A quick study on challenges with automated Visual Testing Engine
Although recently at Perfect Dashboard our focus has slightly shifted to Cross-Selling as a Service, AutoUpdater is our crown jewel and is always on our mind. Today, I want to bring forward an interesting issue we have encountered while working on our proprietary AI-powered visual testing engine. Contrary to what one might think, is not an edge case at all.
I want to bring this case to your attention, because dealing with such challenges is absolutely critical if the automated tests are to work correctly and serve their purpose. After all, without them, safe automated WordPress updates would not be possible; hence the best and most efficient way of securing websites against automated hacking would be off the table.

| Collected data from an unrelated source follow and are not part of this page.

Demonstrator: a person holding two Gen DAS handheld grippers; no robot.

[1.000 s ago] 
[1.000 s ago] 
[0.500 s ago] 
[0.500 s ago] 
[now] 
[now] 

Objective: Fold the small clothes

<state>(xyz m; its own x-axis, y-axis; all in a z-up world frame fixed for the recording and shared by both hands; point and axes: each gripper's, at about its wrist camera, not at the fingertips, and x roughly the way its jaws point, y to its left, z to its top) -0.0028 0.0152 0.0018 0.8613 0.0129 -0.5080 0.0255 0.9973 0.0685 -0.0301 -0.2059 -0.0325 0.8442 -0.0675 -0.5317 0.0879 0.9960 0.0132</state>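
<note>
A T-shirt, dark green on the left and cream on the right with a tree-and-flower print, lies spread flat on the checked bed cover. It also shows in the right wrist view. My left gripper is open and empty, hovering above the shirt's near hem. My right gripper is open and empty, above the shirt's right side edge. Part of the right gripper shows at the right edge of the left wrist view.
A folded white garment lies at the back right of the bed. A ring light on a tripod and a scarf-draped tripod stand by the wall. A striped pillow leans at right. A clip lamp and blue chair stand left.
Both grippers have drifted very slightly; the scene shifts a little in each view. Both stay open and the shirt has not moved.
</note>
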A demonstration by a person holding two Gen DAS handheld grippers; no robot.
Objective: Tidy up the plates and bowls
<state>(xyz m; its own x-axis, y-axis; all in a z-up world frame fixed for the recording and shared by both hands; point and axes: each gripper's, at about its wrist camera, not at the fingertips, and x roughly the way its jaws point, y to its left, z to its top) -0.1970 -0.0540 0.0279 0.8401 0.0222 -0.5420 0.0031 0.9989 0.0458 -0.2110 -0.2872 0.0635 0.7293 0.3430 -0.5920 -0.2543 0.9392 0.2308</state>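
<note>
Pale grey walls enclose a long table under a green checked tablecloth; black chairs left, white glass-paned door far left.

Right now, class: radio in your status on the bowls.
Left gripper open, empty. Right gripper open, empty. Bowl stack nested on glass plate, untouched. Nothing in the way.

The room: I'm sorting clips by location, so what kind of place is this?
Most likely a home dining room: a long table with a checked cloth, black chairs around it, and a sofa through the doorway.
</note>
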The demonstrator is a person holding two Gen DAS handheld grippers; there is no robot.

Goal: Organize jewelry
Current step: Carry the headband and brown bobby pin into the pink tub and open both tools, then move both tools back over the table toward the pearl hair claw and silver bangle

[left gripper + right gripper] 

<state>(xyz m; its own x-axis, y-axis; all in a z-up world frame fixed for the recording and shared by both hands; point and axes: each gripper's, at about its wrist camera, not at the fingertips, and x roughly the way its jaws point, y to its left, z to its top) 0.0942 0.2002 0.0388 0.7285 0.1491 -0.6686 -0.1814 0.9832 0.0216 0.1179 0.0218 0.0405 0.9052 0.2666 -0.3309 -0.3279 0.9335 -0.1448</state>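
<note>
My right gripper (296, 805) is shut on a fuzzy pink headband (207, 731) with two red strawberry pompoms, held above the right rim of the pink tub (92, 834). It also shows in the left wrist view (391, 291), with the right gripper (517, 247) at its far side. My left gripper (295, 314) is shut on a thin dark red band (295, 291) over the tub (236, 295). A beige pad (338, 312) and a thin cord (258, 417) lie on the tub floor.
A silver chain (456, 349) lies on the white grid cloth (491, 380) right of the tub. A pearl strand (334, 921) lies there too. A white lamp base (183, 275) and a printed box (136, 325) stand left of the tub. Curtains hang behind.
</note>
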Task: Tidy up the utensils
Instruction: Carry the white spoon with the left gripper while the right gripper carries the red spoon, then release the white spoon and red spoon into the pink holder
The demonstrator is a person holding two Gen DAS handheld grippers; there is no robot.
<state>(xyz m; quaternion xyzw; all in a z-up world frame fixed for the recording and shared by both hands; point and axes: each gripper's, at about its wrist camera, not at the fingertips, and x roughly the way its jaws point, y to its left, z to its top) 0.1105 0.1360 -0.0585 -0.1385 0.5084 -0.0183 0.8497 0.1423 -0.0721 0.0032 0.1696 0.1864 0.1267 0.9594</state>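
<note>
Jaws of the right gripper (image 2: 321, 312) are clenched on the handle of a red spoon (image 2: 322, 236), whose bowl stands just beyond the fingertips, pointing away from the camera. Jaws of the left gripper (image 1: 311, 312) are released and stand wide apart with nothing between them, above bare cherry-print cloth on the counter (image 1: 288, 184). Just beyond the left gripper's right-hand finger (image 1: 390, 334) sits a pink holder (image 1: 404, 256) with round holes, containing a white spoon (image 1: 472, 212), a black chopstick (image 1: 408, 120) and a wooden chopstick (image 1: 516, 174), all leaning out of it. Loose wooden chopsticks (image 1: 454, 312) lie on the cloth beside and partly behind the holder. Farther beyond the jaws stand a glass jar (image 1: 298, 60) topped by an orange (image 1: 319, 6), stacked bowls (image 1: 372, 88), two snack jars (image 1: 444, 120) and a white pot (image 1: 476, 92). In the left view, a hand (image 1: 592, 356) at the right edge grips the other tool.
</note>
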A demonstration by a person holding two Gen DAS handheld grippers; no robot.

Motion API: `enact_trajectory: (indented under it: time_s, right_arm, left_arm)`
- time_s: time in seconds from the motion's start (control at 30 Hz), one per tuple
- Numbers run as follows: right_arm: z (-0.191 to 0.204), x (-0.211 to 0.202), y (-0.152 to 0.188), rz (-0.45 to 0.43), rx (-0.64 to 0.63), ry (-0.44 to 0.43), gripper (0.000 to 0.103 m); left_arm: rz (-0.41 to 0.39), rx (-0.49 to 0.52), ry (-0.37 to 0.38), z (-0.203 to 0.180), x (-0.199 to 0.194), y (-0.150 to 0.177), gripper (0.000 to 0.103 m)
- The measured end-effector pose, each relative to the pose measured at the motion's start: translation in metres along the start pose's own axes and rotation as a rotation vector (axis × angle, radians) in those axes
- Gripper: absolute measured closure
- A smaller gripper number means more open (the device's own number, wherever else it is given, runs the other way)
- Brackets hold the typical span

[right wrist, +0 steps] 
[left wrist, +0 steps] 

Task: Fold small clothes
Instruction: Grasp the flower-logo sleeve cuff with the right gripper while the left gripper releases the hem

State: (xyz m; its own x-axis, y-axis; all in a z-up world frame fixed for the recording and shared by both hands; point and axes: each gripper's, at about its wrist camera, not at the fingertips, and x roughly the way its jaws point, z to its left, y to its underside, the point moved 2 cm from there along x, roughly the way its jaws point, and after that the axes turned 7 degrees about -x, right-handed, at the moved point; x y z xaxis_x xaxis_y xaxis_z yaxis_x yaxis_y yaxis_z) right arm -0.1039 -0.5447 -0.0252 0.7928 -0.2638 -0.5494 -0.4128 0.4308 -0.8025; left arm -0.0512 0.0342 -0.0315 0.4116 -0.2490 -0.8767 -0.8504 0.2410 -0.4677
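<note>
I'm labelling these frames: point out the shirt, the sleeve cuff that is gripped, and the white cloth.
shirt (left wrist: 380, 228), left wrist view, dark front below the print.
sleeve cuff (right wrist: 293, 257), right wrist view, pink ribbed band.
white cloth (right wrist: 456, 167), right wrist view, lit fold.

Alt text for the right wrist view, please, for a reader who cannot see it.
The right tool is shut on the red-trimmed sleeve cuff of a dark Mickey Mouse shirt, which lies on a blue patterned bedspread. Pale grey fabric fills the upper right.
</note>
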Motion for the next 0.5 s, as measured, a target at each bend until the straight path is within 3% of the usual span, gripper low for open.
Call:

The rule of thumb for testing the website after the software update is: The website should always look and work the same way before and after the update. For instance, if you decide to update Jetpack from 7.1 to 7.1.1, the website should remain intact and unchanged. This is the foundation on which the entire concept of automated visual testing is built. Only the lack of difference between a screenshot of a website before and after an update is a clear indication that the update was successful.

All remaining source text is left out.